Da die Bonner Regierungskoalition dank der Hessenwahl nun wieder fest im Sattel sitzt, kann man wohl damit rechnen, daß die SED-Führung das innerdeutsche Gespräch wieder aufnehmen wird, das die Abgesandten Ulbrichts neulich so übereifrig angekündigt haben. Offenbar hatte Ulbricht gehofft, die Regierung Brandt werde ins Wackeln geraten und er damit um den leidigen Gedankenaustausch mit der Bundesrepublik herumkommen – anders ist nicht zu erklären, wieso seit zwei Wochen keine Nachricht aus Ostberlin kam, obgleich sie Professor Bertsch für die nächsten Tage in Aussicht stellte.

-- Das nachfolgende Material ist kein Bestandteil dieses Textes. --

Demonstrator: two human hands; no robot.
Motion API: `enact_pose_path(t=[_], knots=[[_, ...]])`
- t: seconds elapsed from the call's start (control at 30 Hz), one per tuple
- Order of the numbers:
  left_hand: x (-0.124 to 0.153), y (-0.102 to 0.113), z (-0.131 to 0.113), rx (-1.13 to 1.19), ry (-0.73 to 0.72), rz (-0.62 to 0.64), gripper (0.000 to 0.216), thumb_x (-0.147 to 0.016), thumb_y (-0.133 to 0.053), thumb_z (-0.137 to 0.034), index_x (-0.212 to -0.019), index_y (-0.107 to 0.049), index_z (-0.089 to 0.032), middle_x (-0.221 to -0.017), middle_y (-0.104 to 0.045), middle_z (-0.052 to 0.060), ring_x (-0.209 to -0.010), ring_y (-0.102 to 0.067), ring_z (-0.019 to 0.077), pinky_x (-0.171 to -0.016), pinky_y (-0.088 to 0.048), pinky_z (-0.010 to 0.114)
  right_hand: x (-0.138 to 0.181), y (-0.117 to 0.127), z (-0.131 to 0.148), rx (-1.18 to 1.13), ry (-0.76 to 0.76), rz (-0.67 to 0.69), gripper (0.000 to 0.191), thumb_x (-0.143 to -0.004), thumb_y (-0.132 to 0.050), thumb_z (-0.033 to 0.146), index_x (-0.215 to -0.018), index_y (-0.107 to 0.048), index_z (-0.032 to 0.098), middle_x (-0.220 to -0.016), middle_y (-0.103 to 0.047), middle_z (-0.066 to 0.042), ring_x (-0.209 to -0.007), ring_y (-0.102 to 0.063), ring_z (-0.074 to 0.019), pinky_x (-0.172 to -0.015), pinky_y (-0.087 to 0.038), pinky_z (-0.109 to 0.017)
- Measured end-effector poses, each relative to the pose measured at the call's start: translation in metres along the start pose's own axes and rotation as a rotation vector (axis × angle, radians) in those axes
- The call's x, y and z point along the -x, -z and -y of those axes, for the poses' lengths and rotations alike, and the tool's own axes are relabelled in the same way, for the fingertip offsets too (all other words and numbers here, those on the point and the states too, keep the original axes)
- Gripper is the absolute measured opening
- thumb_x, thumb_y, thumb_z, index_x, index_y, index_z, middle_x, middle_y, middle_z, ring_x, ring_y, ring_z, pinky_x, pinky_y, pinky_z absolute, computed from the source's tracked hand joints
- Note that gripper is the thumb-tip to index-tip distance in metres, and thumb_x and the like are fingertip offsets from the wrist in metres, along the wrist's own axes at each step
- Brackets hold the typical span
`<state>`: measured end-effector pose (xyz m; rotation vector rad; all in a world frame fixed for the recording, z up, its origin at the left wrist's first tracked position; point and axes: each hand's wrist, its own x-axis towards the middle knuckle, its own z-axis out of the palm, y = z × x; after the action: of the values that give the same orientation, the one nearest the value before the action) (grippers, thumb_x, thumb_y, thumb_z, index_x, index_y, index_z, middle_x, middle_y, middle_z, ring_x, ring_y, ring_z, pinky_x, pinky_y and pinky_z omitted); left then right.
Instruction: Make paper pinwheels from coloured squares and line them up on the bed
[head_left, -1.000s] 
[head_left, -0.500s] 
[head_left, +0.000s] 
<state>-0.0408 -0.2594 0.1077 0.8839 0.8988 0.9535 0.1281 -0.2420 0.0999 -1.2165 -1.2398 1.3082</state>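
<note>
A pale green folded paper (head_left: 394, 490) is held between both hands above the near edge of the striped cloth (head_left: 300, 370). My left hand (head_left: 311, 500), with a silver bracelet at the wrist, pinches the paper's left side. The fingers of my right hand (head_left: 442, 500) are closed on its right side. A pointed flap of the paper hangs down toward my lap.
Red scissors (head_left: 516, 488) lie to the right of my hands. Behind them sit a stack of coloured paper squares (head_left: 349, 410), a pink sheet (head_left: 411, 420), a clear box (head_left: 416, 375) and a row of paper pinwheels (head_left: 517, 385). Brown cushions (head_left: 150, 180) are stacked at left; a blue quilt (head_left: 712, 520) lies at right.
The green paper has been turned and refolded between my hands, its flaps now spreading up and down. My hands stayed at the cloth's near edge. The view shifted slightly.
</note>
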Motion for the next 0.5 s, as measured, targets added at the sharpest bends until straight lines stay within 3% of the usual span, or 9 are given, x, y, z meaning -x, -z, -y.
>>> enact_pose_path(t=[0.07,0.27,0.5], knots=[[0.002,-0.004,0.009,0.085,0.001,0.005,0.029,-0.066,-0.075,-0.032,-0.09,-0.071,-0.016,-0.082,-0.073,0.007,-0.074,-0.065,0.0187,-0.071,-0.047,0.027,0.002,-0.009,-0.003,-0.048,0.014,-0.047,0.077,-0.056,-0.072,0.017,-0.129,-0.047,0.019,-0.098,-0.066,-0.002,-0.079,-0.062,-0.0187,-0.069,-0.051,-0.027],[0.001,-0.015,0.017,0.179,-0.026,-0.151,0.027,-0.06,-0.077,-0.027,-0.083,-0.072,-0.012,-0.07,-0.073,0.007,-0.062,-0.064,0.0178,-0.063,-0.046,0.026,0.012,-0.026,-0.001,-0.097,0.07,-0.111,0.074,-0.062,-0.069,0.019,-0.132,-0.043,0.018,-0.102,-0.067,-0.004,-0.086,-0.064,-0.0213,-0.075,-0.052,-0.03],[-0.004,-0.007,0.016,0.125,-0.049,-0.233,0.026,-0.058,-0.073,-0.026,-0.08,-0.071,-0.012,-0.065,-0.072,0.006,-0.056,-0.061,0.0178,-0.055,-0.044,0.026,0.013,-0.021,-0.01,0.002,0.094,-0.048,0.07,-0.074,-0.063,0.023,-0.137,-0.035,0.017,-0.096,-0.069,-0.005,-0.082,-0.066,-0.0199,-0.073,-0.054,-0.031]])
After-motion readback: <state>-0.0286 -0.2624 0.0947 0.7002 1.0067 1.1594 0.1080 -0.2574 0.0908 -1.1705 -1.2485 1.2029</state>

Die Rat- und Planlosigkeit in Ostberlin ist groß. Alles geht schief. Die Forderung, vor einer Wiederaufnahme innerdeutscher Gespräche müsse Bonn die DDR völkerrechtlich anerkennen, ist längst erdrückt worden von dem sowjetischen Wunsch, die Ratifizierung des Moskauer Vertrages voranzutreiben. Und die umgekehrte Hallstein-Doktrin – "Kein sozialistisches Land darf diplomatische Beziehungen zu Bonn aufnehmen, ehe Bonn nicht die DDR anerkannt hat" – diese Doktrin, die in einem kunstvoll geknüpften Netz bilateraler Verträge fest eingesponnen schien, wird voraussichtlich demnächst durch einen Botschafteraustausch zwischen Warschau und Bonn überholt werden.

Nun konzentriert die SED allen Starrsinn auf den Status von Westberlin: "Es gibt nur die Hauptstadt der DDR Berlin und die selbständige politische Einheit Westberlin, die inmitten des Territoriums und auf dem Territorium der DDR liegt", schrieb das Neue Deutschland am vergangenen Freitag.

Merkwürdig, daß die SED-Führung sich immer wieder Forderungen ausdenkt, die nicht durchsetzbar sind. Die Feststellung, "Westberlin ist nicht Teil der Bundesrepublik", könnte viel eher Ausgangspunkt für Gespräche sein. D.